A ruby library to read and write Java properties files.
Install via Rubygems
$ gem install java-properties
... or add to your Gemfile
gem "java-properties"
You can load a valid Java properties file from the file system using a path:
properties = JavaProperties.load("path/to/my.properties")
properties[:foo] # => "bar"
If have already the content of the properties file at hand than parse the content as:
properties = JavaProperties.parse("foo=bar")
properties[:foo] # => "bar"
You can write any Hash-like structure as a properties file:
hash = {:foo => "bar"}
JavaProperties.write(hash, "path/to/my.properties")
Or if you want to omit the file you can receive the content directly:
hash = {:foo => "bar"}
JavaProperties.generate(hash) # => "foo=bar"
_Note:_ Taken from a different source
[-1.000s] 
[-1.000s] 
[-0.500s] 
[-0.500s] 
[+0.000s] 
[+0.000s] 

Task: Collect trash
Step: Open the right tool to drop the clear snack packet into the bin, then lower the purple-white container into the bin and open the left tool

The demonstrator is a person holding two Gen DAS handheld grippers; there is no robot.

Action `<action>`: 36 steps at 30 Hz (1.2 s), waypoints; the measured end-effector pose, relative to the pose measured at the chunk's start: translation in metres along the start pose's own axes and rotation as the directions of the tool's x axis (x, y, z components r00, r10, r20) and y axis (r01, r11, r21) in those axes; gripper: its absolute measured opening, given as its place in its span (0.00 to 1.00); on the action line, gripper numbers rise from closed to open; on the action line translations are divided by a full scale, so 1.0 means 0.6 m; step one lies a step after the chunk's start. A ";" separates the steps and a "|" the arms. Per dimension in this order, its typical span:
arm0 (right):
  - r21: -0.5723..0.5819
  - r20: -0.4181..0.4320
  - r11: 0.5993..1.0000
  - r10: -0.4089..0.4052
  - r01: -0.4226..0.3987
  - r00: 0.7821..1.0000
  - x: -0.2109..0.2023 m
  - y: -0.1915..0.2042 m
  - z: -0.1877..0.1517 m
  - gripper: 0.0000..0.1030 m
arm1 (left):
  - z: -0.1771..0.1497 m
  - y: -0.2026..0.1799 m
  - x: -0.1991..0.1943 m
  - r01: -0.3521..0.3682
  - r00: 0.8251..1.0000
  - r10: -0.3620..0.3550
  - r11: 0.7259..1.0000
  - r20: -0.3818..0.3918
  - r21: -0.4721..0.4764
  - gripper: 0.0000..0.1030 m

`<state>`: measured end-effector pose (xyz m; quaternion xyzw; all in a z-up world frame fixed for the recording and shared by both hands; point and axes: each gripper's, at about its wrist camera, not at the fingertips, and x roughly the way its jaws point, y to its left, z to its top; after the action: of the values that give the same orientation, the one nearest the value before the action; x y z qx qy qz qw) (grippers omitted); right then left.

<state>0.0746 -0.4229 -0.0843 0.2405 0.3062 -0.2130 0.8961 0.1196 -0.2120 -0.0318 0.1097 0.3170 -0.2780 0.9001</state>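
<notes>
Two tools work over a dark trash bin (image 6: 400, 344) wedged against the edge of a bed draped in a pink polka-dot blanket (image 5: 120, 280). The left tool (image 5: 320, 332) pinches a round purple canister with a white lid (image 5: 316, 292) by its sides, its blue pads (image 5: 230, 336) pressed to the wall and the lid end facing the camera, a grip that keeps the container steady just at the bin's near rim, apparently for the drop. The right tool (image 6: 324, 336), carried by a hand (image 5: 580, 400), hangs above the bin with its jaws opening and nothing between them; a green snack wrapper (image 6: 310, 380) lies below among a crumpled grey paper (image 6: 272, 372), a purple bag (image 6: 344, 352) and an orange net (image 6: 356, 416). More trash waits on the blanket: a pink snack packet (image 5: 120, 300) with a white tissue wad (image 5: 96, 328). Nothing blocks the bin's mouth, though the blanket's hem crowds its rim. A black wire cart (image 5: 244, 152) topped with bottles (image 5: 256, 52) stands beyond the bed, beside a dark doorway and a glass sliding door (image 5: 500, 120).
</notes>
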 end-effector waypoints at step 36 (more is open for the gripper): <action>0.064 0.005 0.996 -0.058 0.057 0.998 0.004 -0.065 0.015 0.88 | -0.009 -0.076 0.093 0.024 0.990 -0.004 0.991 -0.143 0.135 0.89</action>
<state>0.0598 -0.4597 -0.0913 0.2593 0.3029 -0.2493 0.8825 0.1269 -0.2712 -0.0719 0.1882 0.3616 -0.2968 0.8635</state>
As Java properties files normally hold UTF-8 chars in their escaped representation this tool tries to convert them:
"ה" <=> "\u05d4"
"𪀯" <=> "\ud868\udc2f"
The tool also escaped every '=', ' ' and ':' in the name part of a property line:
JavaProperties.generate({"i : like=strange" => "bar"})
# => "i\ \:\ like\=strange=bar"
In Java properties files a string can be multi line but line breaks have to be escaped.
Assume the following input:
my=This is a multi \
line content with only \n one line break
The parses would read:
{:my => "This is a multi line content which only \n one line break"}
In the opposite direction line breaks will be correctly escaped but the generator will never use multi line values.
- Fork it!
- Create your feature branch (
git checkout -b my-new-feature
) - Commit your changes (
git commit -am 'Add some feature'
) - Push to the branch (
git push origin my-new-feature
) - Create new Pull Request
Jonas Thiel (@jonasthiel)
For more information about the properties file format have a look at the Java Plattform documenation.
This gem is released under the MIT License. See the LICENSE file for further details.